Individuals do estate planning to minimize federal and state estate taxes and in the process maximize the portion of their estate that goes to their survivors and heirs. It is simply the process of structuring an individual's personal and financial affairs so that when the individual dies, his or her assets are distributed following his or her wishes. In this case it is encouraging because Bill and his wife already have active wills. Their two children are still minors and therefore need guardians to look after them in case their parents die. Incase Bill dies first then the children's guardian will be his wife. And if the wife dies first then she should indicate in her will that Bill will be guardian to the children. In case both of them die, then another guardian has to be chosen possibly Bill's brother. Appoint the power of attorney who will manage your affairs when you are gone. Both Bill and his wife have a health care power of attorney which gives complete discretion to a loved one including decisions to end one's life. This is because it is assumed that one will die before the other (Hallman & Rosenbloom 2003).

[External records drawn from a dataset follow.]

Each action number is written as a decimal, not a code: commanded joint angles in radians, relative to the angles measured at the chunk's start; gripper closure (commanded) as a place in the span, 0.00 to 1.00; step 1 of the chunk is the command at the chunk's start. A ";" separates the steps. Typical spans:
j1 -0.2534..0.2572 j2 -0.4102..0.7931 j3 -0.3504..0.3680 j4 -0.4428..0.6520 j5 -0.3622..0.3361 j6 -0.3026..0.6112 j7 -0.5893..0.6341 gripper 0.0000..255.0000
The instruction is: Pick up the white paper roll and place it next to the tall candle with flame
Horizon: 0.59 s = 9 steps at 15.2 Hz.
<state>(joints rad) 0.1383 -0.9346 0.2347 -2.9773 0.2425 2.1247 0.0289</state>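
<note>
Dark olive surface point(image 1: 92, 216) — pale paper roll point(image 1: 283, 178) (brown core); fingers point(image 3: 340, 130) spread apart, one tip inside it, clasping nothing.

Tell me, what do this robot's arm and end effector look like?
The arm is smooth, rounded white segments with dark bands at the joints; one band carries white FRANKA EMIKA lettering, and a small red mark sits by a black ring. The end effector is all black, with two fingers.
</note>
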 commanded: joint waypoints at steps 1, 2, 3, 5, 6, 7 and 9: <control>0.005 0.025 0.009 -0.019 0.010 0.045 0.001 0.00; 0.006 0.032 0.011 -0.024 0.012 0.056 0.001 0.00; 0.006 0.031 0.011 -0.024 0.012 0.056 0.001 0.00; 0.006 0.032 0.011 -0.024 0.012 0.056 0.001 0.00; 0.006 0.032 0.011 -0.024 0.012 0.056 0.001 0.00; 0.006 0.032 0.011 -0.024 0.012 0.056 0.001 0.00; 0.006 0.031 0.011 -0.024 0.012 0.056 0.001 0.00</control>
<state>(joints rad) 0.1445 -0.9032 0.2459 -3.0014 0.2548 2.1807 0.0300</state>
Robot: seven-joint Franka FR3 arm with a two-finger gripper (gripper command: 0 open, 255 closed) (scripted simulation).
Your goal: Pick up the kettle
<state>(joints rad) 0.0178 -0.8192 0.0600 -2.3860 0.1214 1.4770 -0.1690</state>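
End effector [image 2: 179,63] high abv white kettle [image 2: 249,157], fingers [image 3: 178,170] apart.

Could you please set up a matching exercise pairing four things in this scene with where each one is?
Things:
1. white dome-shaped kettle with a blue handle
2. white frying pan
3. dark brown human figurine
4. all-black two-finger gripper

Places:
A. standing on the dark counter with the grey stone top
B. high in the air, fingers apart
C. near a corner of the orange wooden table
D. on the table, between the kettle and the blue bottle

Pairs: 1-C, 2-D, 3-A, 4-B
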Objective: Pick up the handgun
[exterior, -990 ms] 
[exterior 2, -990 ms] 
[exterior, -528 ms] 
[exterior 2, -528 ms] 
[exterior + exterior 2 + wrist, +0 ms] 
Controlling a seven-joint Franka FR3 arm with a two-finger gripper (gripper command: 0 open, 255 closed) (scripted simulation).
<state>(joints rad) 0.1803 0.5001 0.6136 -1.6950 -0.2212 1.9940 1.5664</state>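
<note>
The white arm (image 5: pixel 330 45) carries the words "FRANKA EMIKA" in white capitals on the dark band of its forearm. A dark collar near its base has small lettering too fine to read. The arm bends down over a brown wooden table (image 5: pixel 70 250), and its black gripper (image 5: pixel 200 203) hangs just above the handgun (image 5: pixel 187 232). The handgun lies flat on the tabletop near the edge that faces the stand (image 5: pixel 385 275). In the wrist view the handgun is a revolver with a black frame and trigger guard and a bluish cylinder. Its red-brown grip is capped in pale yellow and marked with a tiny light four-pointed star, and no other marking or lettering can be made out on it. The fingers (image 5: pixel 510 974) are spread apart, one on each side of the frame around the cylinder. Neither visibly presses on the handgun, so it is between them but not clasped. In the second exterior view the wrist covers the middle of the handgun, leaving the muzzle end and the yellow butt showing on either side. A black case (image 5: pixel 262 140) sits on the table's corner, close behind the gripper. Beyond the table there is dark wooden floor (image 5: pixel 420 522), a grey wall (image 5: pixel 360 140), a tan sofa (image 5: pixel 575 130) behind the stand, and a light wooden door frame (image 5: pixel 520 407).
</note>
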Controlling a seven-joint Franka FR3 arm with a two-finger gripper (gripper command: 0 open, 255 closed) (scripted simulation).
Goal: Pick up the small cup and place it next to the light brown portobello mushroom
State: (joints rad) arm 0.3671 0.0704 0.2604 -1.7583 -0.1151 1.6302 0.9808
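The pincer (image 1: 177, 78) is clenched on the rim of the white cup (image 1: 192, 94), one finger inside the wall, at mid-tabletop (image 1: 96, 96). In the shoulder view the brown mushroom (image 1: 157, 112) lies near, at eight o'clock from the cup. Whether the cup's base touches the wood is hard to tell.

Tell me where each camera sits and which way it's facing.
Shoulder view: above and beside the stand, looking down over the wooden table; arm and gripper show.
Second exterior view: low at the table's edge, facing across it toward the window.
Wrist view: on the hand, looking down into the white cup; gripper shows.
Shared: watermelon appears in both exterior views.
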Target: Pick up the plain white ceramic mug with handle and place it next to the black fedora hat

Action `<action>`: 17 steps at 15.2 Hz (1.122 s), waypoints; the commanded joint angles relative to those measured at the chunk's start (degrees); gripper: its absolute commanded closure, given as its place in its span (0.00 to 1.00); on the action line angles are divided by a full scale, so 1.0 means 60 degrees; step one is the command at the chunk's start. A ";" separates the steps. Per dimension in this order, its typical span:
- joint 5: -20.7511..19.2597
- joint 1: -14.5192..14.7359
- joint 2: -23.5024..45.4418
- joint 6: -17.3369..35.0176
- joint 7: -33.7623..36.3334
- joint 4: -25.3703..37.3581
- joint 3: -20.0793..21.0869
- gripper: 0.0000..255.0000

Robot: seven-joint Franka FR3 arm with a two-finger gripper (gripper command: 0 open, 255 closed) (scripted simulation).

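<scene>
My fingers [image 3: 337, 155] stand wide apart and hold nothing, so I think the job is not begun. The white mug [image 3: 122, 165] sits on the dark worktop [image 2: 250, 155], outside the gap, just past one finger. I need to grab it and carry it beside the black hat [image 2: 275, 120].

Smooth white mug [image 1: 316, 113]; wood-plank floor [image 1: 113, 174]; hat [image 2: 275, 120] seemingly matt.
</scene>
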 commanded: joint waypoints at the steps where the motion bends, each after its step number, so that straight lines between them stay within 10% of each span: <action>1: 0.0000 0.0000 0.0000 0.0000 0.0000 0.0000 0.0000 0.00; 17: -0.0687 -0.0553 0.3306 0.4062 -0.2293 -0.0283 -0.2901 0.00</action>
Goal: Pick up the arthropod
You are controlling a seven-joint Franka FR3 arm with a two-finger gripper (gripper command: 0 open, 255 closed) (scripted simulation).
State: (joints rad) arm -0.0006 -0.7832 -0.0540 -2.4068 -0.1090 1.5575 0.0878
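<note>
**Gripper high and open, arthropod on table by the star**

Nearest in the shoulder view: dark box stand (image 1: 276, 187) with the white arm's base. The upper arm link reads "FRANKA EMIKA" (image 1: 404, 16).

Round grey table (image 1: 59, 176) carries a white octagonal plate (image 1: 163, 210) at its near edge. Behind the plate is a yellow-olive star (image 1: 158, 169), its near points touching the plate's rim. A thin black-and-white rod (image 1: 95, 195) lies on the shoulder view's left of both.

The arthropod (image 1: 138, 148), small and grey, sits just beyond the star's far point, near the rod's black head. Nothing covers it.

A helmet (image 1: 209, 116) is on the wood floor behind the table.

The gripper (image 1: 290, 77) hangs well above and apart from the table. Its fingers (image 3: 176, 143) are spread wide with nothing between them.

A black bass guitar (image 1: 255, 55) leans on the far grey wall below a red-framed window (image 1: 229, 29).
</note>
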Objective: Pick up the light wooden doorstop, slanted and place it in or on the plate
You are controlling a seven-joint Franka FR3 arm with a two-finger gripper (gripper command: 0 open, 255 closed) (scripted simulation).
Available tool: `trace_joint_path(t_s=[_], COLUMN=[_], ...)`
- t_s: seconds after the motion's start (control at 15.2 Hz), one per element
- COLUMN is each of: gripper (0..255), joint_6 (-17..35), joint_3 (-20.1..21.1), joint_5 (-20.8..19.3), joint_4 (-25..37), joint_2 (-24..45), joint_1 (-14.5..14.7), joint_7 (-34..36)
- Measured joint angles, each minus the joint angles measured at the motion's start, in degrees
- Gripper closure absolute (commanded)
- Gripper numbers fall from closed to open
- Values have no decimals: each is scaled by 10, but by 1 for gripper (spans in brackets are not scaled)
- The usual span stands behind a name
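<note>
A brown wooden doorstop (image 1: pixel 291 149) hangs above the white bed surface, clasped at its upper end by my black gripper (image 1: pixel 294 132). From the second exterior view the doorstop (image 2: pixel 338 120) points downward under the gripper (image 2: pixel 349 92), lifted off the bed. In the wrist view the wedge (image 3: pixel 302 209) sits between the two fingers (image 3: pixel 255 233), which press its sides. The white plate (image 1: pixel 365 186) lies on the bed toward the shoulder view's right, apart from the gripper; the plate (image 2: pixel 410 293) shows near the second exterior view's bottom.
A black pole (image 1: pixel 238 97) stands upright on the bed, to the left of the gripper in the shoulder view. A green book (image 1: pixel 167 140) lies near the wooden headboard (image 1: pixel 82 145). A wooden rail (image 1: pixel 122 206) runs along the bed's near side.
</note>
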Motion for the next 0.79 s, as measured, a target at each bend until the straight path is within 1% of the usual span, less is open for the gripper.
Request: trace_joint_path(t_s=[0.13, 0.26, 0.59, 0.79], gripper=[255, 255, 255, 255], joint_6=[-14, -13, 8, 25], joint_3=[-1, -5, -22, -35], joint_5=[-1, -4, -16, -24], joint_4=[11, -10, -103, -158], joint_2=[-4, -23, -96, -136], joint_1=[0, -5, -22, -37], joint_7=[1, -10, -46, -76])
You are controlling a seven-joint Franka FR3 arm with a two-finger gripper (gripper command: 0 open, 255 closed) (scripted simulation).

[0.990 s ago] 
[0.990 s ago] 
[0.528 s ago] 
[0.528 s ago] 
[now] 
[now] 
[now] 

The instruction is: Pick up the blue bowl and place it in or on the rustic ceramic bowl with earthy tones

Because Bill wants to leave his estate to his children without estate tax, then it will be prudent to set up a qualified personal residence trust, one of the charitable remainder trusts that the tax code allows individuals to set up in order to own their personal property and leave to their heirs without worrying about them paying estate tax. In case they are supposed to pay tax, then a life insurance trust could be used to pay the tax because life insurance proceeds are not taxed by the United States tax code as income. If Bill dies in ten years time, his personal assets and those from the wife, will have grown to $800,000. His expenses will be $160,000 and $600,000 will go to the heirs. Funeral costs will add up to $10,000, administrative expenses will be $40,000 and his debts will be $100,000. All these and other financial records are included in his will that is put in a safe deposit box. Regular updates should be made to the will as changes are bound to occur in an individual's life or in the lives of his or her descendants (Hallman & Rosenbloom 2003).
This plan has shown that apparently Bill needs more funding for education, emergencies, other goals, and retirement. He can avoid this by saving the preretirement earned income that is not needed for expenses, defer the vocational goal and review it at a later date, or reduce the educational needs of the children by a certain percentage.